Frankly, my instincts were correct. "Dumb & Dumber" is one of the hardest watches I've ever sat through. It's one of the movies that popularized the kind of moronic gross out humor that plagued the comedy genre for the next two decades, and still rears its head occasionally. The movie is literally two hours of grown men acting like six year-old boys. There's a lot of eye-rolling toilet humor, a lot of screaming, and a lot of casual crassness that never quite becomes profane. Jim Carrey as Lloyd Christmas and Jeff Daniels as Harry Dunne are the ne plus ultra idiot manchildren. They can put on a front of normalcy, but their natural state is one of embracing the male id with everything they've got.
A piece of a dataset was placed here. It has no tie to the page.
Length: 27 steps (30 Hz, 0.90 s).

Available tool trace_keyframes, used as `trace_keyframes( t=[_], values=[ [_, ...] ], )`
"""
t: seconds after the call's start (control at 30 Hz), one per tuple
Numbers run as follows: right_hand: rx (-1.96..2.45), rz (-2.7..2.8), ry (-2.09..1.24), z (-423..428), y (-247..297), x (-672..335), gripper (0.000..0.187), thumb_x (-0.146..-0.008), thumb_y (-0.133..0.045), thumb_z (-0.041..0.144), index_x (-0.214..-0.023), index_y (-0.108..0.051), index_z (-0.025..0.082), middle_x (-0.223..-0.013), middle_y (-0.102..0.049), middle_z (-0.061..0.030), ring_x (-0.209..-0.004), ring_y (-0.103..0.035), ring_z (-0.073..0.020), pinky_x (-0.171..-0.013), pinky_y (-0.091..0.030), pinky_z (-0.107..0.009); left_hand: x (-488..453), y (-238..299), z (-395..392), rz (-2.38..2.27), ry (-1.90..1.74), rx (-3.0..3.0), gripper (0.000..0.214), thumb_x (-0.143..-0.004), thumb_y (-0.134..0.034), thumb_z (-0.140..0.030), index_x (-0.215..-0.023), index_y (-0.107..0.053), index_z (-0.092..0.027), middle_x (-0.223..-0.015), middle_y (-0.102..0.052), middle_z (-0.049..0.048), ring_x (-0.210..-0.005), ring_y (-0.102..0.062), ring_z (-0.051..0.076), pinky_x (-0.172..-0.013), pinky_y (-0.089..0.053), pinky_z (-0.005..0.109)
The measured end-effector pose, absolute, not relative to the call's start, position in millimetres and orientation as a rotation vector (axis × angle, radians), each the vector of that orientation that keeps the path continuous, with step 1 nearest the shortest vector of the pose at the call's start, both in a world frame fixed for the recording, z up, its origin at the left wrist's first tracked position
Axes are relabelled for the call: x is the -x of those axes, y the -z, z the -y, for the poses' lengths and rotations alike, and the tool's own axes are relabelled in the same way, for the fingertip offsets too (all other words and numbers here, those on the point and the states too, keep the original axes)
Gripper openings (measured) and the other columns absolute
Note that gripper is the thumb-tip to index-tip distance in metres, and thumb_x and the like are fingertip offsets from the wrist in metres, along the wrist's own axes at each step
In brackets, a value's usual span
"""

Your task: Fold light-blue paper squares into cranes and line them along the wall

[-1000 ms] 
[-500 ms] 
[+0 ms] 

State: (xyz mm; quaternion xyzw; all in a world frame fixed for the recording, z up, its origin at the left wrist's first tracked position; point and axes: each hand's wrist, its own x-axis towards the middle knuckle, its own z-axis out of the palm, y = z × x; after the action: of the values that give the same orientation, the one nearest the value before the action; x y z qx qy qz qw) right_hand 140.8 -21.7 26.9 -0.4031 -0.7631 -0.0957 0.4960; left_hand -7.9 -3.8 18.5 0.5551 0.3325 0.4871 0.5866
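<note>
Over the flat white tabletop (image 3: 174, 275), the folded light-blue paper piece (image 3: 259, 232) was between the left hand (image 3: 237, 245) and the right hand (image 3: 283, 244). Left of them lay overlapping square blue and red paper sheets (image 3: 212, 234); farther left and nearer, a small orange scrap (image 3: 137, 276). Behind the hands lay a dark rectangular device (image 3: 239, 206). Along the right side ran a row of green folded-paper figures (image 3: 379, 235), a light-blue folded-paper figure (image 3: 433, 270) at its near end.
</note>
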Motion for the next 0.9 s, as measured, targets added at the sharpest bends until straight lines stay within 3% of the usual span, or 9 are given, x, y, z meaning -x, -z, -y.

It's kind of impressive how relentlessly, aggressively awful Harry and Lloyd are. The Farrellys are not artless in their puerility. Some sequences, like the makeover montage, are actually pretty enjoyable for their subversiveness. And I have to give Carrey and Daniels their props for committing so hard to such physically demanding roles. They're constantly bouncing around the screen, wrestling and crashing into things, and performing endless pratfalls. Alas, I couldn't enjoy much of it. Mostly, I just cringed and waited out the clock, glad that this wasn't an R-rated film like "There's Something About Mary." if this had been the first Jim Carrey movie I'd seen, it would have taken me a long time to get over it.
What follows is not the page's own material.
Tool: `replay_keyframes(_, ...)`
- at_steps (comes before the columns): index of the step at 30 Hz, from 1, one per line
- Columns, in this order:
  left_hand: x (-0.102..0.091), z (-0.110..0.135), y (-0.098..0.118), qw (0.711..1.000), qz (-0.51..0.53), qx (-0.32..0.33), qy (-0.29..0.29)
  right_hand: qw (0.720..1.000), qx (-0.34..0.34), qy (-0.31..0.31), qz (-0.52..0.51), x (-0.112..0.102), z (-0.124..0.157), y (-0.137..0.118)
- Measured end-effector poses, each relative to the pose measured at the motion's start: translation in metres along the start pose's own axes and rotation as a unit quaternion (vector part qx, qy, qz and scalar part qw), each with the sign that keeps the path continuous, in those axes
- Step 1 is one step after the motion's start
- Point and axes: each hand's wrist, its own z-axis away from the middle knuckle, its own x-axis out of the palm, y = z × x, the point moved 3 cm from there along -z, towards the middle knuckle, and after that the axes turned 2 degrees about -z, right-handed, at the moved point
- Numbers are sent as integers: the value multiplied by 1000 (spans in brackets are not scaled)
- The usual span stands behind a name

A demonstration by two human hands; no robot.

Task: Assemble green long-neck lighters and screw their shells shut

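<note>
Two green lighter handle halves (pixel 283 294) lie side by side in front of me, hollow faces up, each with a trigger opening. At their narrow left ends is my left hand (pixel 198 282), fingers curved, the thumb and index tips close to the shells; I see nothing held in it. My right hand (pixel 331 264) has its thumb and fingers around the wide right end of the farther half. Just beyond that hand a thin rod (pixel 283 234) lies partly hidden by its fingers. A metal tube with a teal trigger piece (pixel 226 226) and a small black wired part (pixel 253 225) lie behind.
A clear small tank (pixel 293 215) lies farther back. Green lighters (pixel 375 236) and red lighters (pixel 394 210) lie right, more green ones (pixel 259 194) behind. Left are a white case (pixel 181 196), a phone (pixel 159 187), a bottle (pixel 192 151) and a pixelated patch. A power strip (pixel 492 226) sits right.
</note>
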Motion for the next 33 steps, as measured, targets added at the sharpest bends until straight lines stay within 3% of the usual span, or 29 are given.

"Ace Ventura" isn't really to my taste either, but I found it much more watchable and entertaining. Jim Carrey is obnoxious in the title role, but he's dialed way, way down from "Dumb & Dumber," and occasionally shows signs of the genial charm that would help him transition into dramatic roles a few years later. Ace Venture is socially graceless, but he's intelligent and he's good at what he does. Even though "Dumb & Dumber" and "Ace Ventura" have the same content rating, "Ace Ventura" is far tamer and less malicious. The humor is silly more than gross, with the unfortunate exception of the ending, which involves an extended transsexual panic joke that has aged badly enough that it's pretty wretchedly offensive now.
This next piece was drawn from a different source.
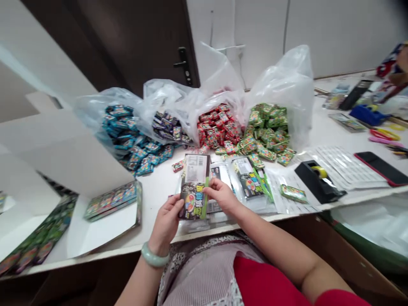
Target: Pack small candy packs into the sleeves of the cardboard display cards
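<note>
Both my hands hold one dark printed packet [194,187] upright over the white table's [159,187] front edge. My left hand [166,223] grips its lower left side, with a pale green bangle on the wrist. My right hand [219,196] pinches its right edge at mid height. More flat packets [250,180] in clear sleeves lie just behind. Four clear bags hold small candy packs: blue [127,131], dark purple [167,127], red [218,127] and green [269,131].
An open white carton [105,225] at left holds a stack of packets. A black tape dispenser [318,180], a sheet of labels [342,165] and a red-cased phone [381,168] lie at right. Scissors and clutter sit at far right.
</note>
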A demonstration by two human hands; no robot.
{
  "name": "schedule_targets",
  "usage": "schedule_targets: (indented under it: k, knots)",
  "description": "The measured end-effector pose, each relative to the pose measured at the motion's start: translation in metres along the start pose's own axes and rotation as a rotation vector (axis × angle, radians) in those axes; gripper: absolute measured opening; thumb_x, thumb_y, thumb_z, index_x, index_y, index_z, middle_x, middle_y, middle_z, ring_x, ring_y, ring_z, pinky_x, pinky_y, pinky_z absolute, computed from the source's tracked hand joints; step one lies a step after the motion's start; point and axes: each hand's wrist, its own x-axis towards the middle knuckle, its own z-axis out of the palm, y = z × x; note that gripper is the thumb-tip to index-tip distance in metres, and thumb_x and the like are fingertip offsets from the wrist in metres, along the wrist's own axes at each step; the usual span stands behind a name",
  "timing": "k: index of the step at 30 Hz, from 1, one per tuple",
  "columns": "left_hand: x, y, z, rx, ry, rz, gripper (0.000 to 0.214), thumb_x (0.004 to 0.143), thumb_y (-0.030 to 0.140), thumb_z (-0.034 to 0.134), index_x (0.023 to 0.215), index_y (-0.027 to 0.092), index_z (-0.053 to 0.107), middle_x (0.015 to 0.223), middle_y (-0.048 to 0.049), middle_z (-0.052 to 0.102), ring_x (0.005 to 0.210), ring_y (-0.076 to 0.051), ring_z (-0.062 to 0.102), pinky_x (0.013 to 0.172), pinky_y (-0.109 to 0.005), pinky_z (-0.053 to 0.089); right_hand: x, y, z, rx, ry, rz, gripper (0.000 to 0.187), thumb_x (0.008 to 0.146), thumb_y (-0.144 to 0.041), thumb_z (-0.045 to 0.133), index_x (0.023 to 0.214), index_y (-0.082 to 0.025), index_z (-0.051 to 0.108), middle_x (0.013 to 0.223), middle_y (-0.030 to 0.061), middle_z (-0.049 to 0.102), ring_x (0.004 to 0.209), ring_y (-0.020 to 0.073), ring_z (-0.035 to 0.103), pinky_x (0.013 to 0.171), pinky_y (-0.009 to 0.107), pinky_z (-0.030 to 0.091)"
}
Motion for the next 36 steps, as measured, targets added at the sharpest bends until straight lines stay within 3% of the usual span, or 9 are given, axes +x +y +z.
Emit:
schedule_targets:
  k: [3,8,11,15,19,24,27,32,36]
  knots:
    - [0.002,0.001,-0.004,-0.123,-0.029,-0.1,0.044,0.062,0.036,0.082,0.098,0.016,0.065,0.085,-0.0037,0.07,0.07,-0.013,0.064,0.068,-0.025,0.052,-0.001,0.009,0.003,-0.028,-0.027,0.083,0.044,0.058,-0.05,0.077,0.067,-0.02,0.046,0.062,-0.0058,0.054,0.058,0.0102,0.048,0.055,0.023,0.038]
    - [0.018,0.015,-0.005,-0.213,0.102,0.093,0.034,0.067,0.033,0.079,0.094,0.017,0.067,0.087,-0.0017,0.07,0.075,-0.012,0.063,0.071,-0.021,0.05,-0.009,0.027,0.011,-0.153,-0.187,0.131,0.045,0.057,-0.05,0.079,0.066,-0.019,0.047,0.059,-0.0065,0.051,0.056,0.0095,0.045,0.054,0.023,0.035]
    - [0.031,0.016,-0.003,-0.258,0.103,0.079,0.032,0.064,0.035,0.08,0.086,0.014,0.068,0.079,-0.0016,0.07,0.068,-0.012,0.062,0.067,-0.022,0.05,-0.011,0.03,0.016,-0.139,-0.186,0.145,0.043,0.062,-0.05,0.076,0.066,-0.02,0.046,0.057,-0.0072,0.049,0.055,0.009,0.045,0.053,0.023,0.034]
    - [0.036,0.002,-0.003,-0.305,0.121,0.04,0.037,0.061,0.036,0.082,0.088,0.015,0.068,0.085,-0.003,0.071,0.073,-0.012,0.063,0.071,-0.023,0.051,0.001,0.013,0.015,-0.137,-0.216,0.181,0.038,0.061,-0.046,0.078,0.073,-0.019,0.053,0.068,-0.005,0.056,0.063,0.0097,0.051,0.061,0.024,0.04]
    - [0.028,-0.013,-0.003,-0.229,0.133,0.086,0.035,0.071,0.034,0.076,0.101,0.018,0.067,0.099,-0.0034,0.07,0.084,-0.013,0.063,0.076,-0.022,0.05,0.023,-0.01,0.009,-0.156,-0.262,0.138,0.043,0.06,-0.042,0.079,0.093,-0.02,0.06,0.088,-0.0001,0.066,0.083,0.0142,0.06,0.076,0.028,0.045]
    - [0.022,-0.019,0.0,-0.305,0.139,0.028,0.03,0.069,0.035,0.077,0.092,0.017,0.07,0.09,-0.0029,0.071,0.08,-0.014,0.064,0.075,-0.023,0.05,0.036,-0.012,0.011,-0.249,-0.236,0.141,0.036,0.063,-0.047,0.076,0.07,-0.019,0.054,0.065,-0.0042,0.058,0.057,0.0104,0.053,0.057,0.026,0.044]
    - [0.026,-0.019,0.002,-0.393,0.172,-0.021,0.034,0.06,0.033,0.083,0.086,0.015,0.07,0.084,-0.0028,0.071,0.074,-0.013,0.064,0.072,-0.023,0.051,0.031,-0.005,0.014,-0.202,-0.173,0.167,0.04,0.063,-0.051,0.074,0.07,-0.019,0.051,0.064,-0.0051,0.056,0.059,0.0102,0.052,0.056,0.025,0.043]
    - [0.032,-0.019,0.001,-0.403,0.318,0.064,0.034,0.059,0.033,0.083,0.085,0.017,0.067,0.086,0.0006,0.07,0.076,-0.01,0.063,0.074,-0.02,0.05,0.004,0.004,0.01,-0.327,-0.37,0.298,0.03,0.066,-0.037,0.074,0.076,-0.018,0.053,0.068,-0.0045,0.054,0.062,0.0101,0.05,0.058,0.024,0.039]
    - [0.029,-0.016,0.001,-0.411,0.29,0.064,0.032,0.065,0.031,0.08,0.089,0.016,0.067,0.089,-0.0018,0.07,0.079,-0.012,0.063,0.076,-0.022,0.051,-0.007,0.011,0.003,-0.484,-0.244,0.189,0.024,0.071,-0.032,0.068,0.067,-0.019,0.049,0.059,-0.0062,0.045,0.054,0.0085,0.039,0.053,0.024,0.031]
It's in "Ace Ventura" that Carrey really distinguishes his brand of physical humor. He's able to turn himself into a cartoon character with his wildly exaggerated facial expressions and willingness to be outrageous. He's great playing off all the animals, harassing football players, and making a nuisance of himself. Director Tom Shadyac, who had his feature debut here, knows exactly what to do with him. Everything in the movie is big, loud, in-your-face, and heightened to match. It feels like a hyperactive kids' movie, and I suspect that this is one of those films that is best loved by little boys of a certain immature mentality.
As for me, a rapidly aging woman with a historically terrible sense of humor, this retrospective has proved illuminating, though not particularly pleasant. The irony is that I really like Jim Carrey as an actor, but I have no patience for the majority of his most successful films. I liked all of his movies that made no money - the artsy, pretentious flicks like "Man in the Moon" and "Eternal Sunshine of the Spotless Mind." However, you can't really talk about his career without the context of "Ace Ventura" and "Dumb & Dumber," so I'm glad I finally bit the bullet.